== WHAT YOU SHOULD DO ==
Skip the images and repeat every entry word for word.

[Data extracted from a collection]

- - - -

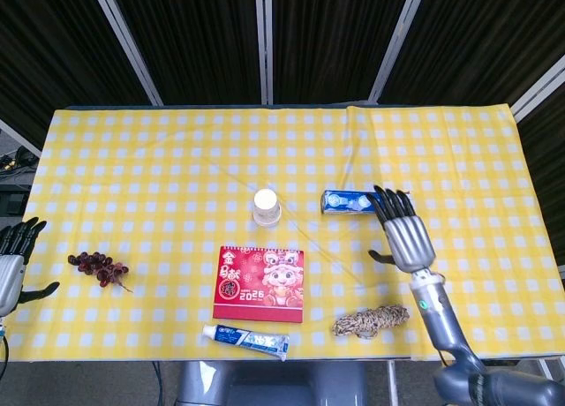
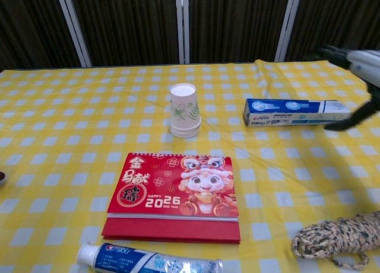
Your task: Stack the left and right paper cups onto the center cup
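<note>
A stack of white paper cups [image 1: 267,207] [image 2: 183,110] with a green leaf print stands upright near the table's middle, behind the calendar. No hand touches it. My right hand [image 1: 401,229] [image 2: 356,68] hovers far to the right of the stack, past the toothpaste box, fingers spread and holding nothing. My left hand [image 1: 12,258] sits at the far left edge of the head view, off the table's side, fingers apart and empty.
A red 2026 desk calendar [image 2: 173,194] lies in front of the cups. A blue toothpaste box [image 2: 295,112] lies to the right, a toothpaste tube [image 2: 148,260] at the front edge, a rope coil [image 2: 337,237] front right, and grapes [image 1: 98,266] at the left.
</note>
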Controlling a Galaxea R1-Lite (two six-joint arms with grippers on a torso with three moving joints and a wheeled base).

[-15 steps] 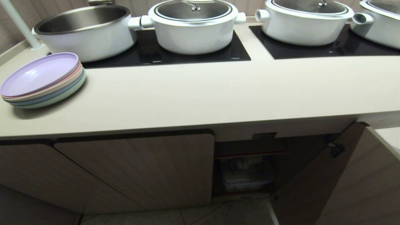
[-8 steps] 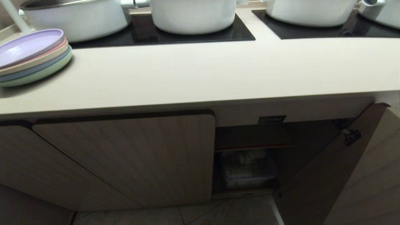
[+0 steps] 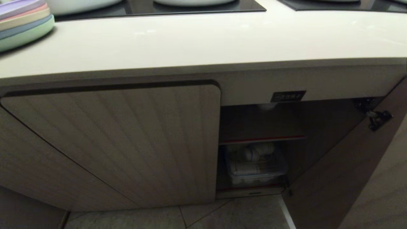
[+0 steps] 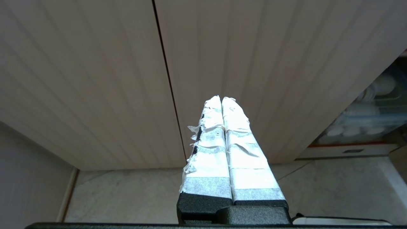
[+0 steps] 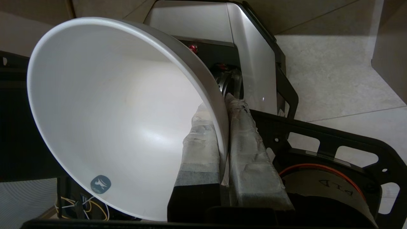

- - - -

== OUTPUT FOR THIS TASK ==
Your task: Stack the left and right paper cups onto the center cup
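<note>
A stack of white paper cups [image 1: 267,207] [image 2: 183,110] with a green leaf print stands upright near the table's middle, behind the calendar. No hand touches it. My right hand [image 1: 401,229] [image 2: 356,68] hovers far to the right of the stack, past the toothpaste box, fingers spread and holding nothing. My left hand [image 1: 12,258] sits at the far left edge of the head view, off the table's side, fingers apart and empty.
A red 2026 desk calendar [image 2: 173,194] lies in front of the cups. A blue toothpaste box [image 2: 295,112] lies to the right, a toothpaste tube [image 2: 148,260] at the front edge, a rope coil [image 2: 337,237] front right, and grapes [image 1: 98,266] at the left.
</note>
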Controlling a Galaxea R1-Lite (two six-joint arms with grippers on a torso with three moving joints and a wheeled base).

[-15 steps] 
[-8 steps] 
[+0 steps] 
[+0 steps] 
[+0 steps] 

What came before makes up the full response.